Preservação do patrimônio histórico cultural brasileiro
Enviada em 01/09/2019
Preservação do patrimônio histórico cultural brasileiro Com a revolução técnico cientifica, a intensificação da globalização promoveu o prevalecimento da cultura de massa pelo mundo. Todavia, consoante a Escola de Frankfurt, tal homogeneização cultural compromete a identidade e o patrimônio cultural nacionais, de modo a desvalorizá-los. Nesse contexto, destaca-se a não proteção do patrimônio histórico cultural brasileiro como um efeito da depreciação da cultura nacional e da falta de políticas públicas que incentivem a educação patrimonial.
Em primeira análise, deve-se ressaltar que a crise identitária ocasionada pela uniformização cultural está relacionado ao processo de formação da brasilidade. Paralelamente à obra “Raízes do Brasil”, Sérgio Buarque de Holanda, ao analisar a história do país - de colônia a república – evidencia que durante o processo de construção da identidade nacional houvera sempre uma busca pela aproximação ao que era europeu. Desse modo, os elementos que compõem o “ser brasileiro” são inferiorizados, logo, os patrimônios históricos, menosprezados.
Outro fator relevante é a falta de políticas públicas de preservação ao patrimônio. Destaque ao incêndio ocorrido no Museu Nacional, em 2018, que comprova o descaso do Estado ao não investir em recursos e fiscalização suficientes para proteger as evidências históricas do Brasil. Analogamente à despreocupação governamental, os diversos casos de depredação e a desconsideração por parte da sociedade refletem uma educação patrimonial negligenciada.

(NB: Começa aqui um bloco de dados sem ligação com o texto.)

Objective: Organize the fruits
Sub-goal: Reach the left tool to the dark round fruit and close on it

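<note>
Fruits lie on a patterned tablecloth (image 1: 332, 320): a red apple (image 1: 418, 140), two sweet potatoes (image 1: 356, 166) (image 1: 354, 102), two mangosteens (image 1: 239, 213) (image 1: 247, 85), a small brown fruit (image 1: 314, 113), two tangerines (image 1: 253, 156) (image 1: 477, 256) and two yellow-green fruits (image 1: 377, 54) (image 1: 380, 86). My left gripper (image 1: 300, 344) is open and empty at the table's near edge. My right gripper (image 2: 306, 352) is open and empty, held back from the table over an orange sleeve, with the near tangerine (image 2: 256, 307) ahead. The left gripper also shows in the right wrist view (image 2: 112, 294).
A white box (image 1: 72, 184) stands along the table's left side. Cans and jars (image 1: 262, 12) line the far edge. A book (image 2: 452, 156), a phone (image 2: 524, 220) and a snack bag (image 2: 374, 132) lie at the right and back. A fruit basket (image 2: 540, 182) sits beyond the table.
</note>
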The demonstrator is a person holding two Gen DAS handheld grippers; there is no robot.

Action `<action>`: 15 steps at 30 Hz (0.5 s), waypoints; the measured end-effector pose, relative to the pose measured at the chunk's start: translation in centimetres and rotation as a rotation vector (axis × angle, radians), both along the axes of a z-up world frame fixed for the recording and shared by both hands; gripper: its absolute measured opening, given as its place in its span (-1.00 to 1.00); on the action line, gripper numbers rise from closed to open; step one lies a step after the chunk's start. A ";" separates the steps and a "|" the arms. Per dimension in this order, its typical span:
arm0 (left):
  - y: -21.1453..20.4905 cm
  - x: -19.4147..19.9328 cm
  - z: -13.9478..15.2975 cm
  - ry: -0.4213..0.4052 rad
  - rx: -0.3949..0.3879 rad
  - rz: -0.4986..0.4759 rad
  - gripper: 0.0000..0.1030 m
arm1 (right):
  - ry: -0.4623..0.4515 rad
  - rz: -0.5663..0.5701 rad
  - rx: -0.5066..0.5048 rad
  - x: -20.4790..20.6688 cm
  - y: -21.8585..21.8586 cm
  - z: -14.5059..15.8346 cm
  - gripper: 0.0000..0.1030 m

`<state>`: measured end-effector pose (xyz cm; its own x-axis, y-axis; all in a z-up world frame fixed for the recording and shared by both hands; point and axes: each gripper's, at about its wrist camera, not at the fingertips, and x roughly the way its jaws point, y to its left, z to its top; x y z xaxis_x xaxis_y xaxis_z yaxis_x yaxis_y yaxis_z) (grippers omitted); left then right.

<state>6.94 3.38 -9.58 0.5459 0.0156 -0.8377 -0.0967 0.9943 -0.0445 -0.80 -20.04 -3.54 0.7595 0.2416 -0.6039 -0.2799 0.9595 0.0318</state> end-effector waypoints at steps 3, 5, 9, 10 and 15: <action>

Portanto, para que o patrimônio histórico cultural seja preservado e apreciado, o Ministério da Cultura, em parceria com o Instituto do Patrimônio Histórico e Artístico Nacional (IPHAN), devem investir em métodos que visem a valorização das heranças nacionais, através de campanhas de incentivo a visitas aos museus e aos eventos tradicionais, além de reformar e fiscalizar estruturas históricas, a fim de difundir as individualidades do brasileiro. Ademais, conforme o filósofo chinês Confúcio, para o entender o futuro deve-se estudar o passado, assim, o Ministério da Educação deve promover a educação patrimonial nas instituições de ensino, por meio da inclusão do estudo das características da formação da identidade brasileira na matriz escolar e de projetos que busquem conscientizar sobre a importância da conservação da identidade nacional, com o intuito de fazer com que as próximas gerações respeitem e protejam sua história.